Ia memperingatkan, apabila tidak ada ketetapan harga dari pemerintah pusat, maka pabrik bisa memilih untuk tutup. Namun jika harga ditentukan secara nasional, pabrik dipastikan akan mengikuti kebijakan tersebut.
“Pabrik akan mengikuti harga yang dibuat Kementerian. Dengan kondisi seperti itu, apa yang kami capai dulu bersama Menteri Pertanian mungkin sudah selesai. Ini ranah Kementerian,” kata Mikdar.
Ia juga menyoroti bahwa dengan potongan harga yang tinggi saat ini, petani hanya menerima hasil bersih sekitar Rp400–Rp500 per kilogram, jauh di bawah biaya produksi.
“Kondisi sekarang petani itu hanya terima harga singkong kisaran Rp400–Rp500. Bukan untung, modal pun tak kembali,” ungkap Mikdar.
Lebih lanjut, ia menekankan pentingnya perhatian dari pemerintah pusat terhadap nasib petani singkong di Lampung.
“Maka kami memohon kepada semua Kementerian terkait agar tidak menganggap sepele persoalan ini. Harapan saya sebagai Ketua Pansus dan petani Lampung harga kesepakatan dapat dijalankan dan berlaku nasional,” pungkas politisi Gerindra itu.
Dorong Hilirisasi Ubi Kayu di Tingkat Desa
Gubernur Lampung Rahmat Mirzani Djausal menambahkan bahwa pihaknya juga tengah memperkuat strategi hilirisasi komoditas ubi kayu sebagai upaya jangka panjang. Koordinasi dengan seluruh Bupati dan Wali Kota se-Lampung telah dilakukan dalam pertemuan di Gedung Pusiban, Kantor Gubernur Lampung, pada Rabu (16/4/2025).
“Tujuan investasi ini untuk menyerap lapangan kerja dan mendapatkan nilai tambah dari produk. Konsen kami sekarang melakukan hilirisasi di tingkat desa,” ujar Rahmat Mirzani Djausal.
Hilirisasi dianggap menjadi kunci dalam meningkatkan daya saing, nilai tambah, dan kemandirian industri, sekaligus mendukung stabilitas harga hasil pertanian.
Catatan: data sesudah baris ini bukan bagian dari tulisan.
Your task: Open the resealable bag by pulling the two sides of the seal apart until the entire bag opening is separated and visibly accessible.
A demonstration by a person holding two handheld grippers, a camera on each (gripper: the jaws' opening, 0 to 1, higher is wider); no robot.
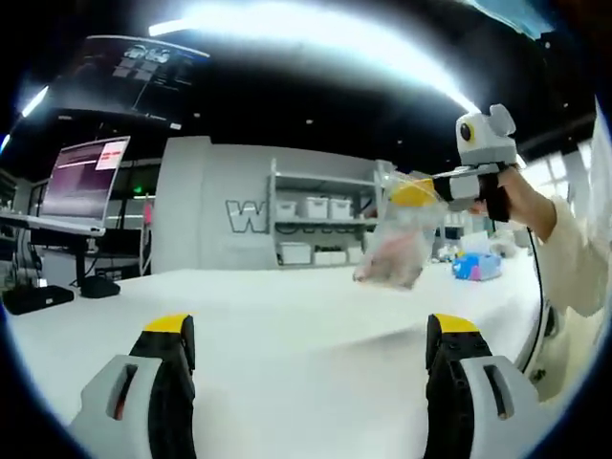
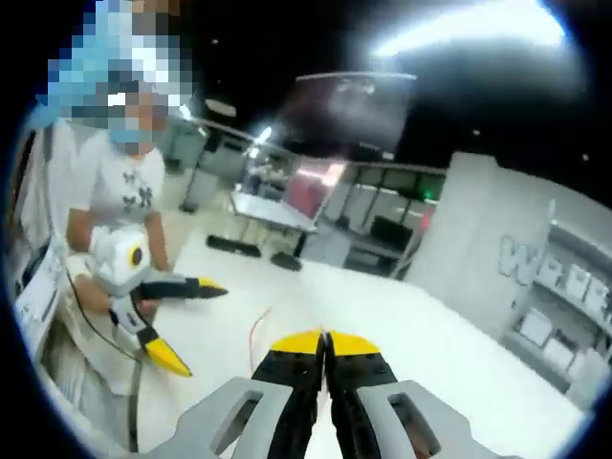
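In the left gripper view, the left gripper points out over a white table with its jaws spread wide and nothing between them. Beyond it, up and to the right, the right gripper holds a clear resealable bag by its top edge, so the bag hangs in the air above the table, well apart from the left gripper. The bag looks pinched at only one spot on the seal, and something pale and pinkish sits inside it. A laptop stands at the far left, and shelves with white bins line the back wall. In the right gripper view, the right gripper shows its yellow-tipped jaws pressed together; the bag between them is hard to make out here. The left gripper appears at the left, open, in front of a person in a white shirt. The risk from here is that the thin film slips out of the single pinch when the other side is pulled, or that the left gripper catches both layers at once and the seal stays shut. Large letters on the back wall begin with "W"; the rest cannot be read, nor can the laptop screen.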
Gubernur menyatakan bahwa kebijakan ini sejalan dengan Asta Cita Pemerintahan Prabowo Subianto–Gibran Rakabuming, khususnya pada poin kelima, yakni hilirisasi berbasis sumber daya alam.
“Singkong bisa jadi bahan baku bahan bakar minyak untuk mendukung kemandirian energi dan energi hijau Pemerintah Presiden Pratama. Langkah ini akan membuat harga singkong naik dan stabil,” tutup Gubernur Mirza.
Sebagai informasi, Lampung merupakan provinsi penghasil ubi kayu terbesar di Indonesia dengan kontribusi mencapai 39 persen dari total produksi nasional. Produksi ubi kayu Lampung tercatat sebanyak 6.719.088 ton, dengan Kabupaten Lampung Tengah sebagai daerah penghasil utama melalui luas panen mencapai 77.038 hektare.